### Directions
Repeat the listing below exactly. Pictures do not belong in the copy.

### Given data
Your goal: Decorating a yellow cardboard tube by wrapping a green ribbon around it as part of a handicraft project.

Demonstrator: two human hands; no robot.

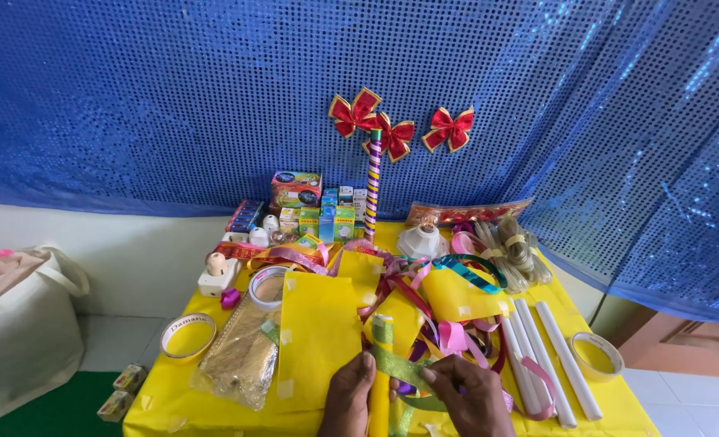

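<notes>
Here, green ribbon (397,366) (glittery) between both hands (412,396).

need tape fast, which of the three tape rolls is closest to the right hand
The tape roll at the table's right edge, beside the white tubes; the other two lie left of both hands.

Ribbons (424,311) and white tubes (546,356) crowd the yellow table (619,400).
</notes>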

### Result for this exercise
Your goal: Decorating a yellow cardboard tube by wrapping a green ribbon around it as part of a handicraft project.

Demonstrator: two human hands; no robot.


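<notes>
Here, green ribbon (397,366) (glittery) between both hands (412,396).

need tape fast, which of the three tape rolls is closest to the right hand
The tape roll at the table's right edge, beside the white tubes; the other two lie left of both hands.

Ribbons (424,311) and white tubes (546,356) crowd the yellow table (619,400).
</notes>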

Nothing further is needed to complete this exercise.